Print the listing below a second time, exactly, and omit its images.
========================================
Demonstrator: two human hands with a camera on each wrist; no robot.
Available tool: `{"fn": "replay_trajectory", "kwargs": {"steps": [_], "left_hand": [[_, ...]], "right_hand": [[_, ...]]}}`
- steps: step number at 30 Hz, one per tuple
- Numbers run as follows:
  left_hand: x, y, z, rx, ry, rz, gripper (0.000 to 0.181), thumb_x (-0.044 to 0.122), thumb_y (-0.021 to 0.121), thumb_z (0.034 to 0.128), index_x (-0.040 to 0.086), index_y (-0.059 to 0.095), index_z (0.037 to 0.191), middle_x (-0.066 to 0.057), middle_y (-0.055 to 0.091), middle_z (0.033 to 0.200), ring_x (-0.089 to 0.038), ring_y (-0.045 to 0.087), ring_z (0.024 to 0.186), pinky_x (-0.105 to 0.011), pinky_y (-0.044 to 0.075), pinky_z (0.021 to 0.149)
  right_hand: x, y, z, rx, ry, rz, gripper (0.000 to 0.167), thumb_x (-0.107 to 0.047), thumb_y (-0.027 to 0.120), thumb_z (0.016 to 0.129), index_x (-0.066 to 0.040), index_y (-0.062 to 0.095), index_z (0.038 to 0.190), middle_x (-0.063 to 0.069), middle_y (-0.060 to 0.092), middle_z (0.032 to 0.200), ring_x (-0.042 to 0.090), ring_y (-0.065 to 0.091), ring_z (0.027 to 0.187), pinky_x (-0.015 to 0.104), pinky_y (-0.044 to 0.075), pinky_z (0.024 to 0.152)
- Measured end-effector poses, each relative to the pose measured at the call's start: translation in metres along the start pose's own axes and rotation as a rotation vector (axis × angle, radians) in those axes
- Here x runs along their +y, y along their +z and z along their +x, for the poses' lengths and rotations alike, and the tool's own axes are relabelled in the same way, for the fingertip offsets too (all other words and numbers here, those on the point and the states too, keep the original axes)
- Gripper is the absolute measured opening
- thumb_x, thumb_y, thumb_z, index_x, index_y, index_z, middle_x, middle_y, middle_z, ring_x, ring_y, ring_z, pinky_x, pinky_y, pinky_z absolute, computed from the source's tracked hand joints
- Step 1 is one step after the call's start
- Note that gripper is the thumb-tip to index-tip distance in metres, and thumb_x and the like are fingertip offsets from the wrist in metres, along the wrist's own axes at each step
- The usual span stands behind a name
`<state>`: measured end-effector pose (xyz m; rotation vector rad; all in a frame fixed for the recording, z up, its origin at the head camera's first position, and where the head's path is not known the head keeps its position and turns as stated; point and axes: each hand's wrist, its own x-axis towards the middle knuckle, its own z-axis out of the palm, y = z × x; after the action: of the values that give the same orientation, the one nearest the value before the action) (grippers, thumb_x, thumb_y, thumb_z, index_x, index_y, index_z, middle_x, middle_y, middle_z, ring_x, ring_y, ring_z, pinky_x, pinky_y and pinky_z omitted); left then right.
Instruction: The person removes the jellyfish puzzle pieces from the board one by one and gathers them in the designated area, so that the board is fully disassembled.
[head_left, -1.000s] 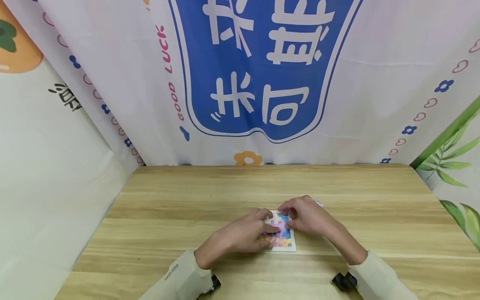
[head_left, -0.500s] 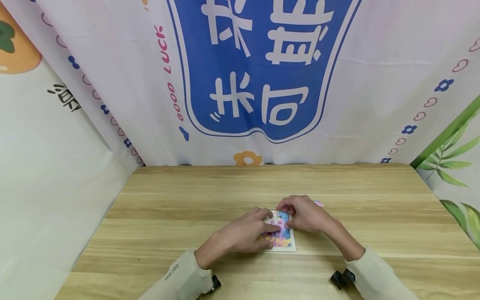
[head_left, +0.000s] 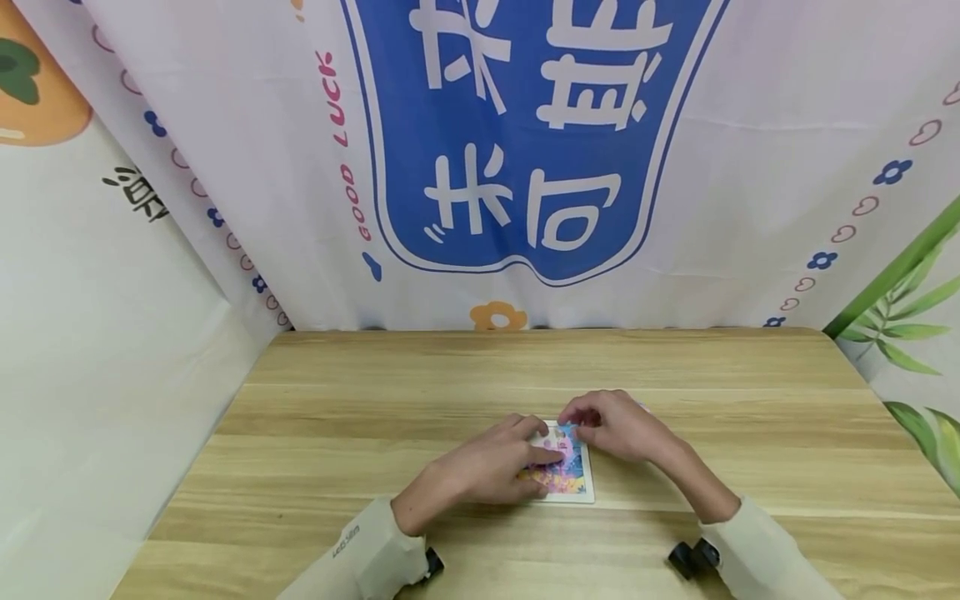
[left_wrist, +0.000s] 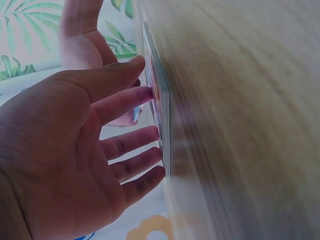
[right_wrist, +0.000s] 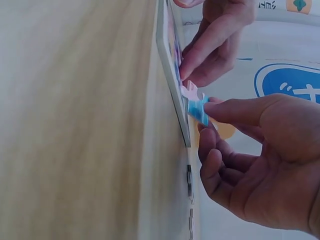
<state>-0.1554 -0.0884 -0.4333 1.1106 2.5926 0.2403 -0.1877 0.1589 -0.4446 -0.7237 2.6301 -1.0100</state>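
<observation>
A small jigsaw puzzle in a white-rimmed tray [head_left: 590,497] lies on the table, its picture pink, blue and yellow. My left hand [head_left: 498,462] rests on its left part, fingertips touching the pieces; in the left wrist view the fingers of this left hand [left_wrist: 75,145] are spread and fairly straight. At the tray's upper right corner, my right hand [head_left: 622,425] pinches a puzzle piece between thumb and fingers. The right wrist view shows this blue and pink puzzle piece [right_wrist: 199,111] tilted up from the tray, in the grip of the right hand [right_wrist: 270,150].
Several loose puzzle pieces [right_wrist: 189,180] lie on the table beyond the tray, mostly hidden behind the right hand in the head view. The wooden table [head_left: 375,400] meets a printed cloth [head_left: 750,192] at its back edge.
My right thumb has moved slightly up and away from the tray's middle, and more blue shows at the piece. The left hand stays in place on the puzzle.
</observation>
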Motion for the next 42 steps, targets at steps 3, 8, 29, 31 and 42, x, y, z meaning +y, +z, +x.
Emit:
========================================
» **Problem solution**:
Demonstrator: two human hands with a camera on each wrist; no robot.
Available tool: `{"fn": "replay_trajectory", "kwargs": {"steps": [_], "left_hand": [[_, ...]], "right_hand": [[_, ...]]}}`
- steps: step number at 30 Hz, one per tuple
- Numbers run as follows:
  left_hand: x, y, z, rx, ry, rz, gripper (0.000 to 0.181), thumb_x (-0.044 to 0.122), thumb_y (-0.021 to 0.121), thumb_z (0.034 to 0.128), index_x (-0.040 to 0.086), index_y (-0.059 to 0.095), index_z (0.037 to 0.191), middle_x (-0.066 to 0.057), middle_y (-0.055 to 0.091), middle_z (0.033 to 0.200), ring_x (-0.089 to 0.038), ring_y (-0.045 to 0.087), ring_z (0.024 to 0.186), pinky_x (-0.105 to 0.011), pinky_y (-0.044 to 0.075), pinky_z (0.021 to 0.149)
  right_hand: x, y, z, rx, ry, rz, gripper (0.000 to 0.167), thumb_x (-0.107 to 0.047), thumb_y (-0.027 to 0.120), thumb_z (0.016 to 0.129), index_x (-0.066 to 0.040), index_y (-0.062 to 0.095), index_z (0.038 to 0.190), middle_x (-0.063 to 0.069), middle_y (-0.060 to 0.092), middle_z (0.032 to 0.200), ring_x (-0.042 to 0.090), ring_y (-0.065 to 0.091), ring_z (0.027 to 0.187), pinky_x (-0.015 to 0.104), pinky_y (-0.044 to 0.075), pinky_z (0.024 to 0.152)
- Measured end-effector poses, each relative to the pose measured at the call's start: translation in metres along the start pose's own axes and rotation as a rotation vector (axis × angle, radians) in those axes
- Here x runs along their +y, y along their +z and z along their +x, for the poses' lengths and rotations alike, and the tool's own axes are relabelled in the same way, for the fingertip offsets too (all other words and numbers here, those on the point and the states too, keep the original axes)
- Gripper is the absolute measured opening
- thumb_x, thumb_y, thumb_z, index_x, index_y, index_z, middle_x, middle_y, middle_z, ring_x, ring_y, ring_z, pinky_x, pinky_y, pinky_z absolute, computed from the source's tracked hand joints
- Step 1 is one step after the call's start
- Note that gripper is the thumb-tip to index-tip distance in metres, and thumb_x and the like are fingertip offsets from the wrist in metres, along the wrist's own axes at each step
- The usual span stands behind a name
`<state>`: measured end-effector pose (xyz m; rotation vector rad; all in a frame fixed for the recording, z up, its origin at the head camera's first position, and where the head's path is not known the head keeps its position and turns as stated; point and axes: each hand's wrist, its own x-axis towards the middle knuckle, its own z-axis out of the palm, y = z × x; after the action: of the values that give the same orientation, the one nearest the value before the action) (grippers, thumb_x, thumb_y, thumb_z, index_x, index_y, index_z, middle_x, middle_y, middle_z, ring_x, ring_y, ring_z, pinky_x, pinky_y and pinky_z omitted); left then right.
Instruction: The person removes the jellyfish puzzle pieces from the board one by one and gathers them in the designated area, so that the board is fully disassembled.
[head_left, -1.000s] 
[head_left, -0.500s] 
[head_left, +0.000s] 
[left_wrist, +0.000s] 
[right_wrist, +0.000s] 
<state>-0.1554 -0.0884 -0.4333 1.1106 2.5926 0.2403 -0.1877 0.1589 -0.4446 -0.7237 2.6301 -1.0100</state>
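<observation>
A small jigsaw puzzle in a white-rimmed tray [head_left: 590,497] lies on the table, its picture pink, blue and yellow. My left hand [head_left: 498,462] rests on its left part, fingertips touching the pieces; in the left wrist view the fingers of this left hand [left_wrist: 75,145] are spread and fairly straight. At the tray's upper right corner, my right hand [head_left: 622,425] pinches a puzzle piece between thumb and fingers. The right wrist view shows this blue and pink puzzle piece [right_wrist: 199,111] tilted up from the tray, in the grip of the right hand [right_wrist: 270,150].
Several loose puzzle pieces [right_wrist: 189,180] lie on the table beyond the tray, mostly hidden behind the right hand in the head view. The wooden table [head_left: 375,400] meets a printed cloth [head_left: 750,192] at its back edge.
My right thumb has moved slightly up and away from the tray's middle, and more blue shows at the piece. The left hand stays in place on the puzzle.
</observation>
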Motion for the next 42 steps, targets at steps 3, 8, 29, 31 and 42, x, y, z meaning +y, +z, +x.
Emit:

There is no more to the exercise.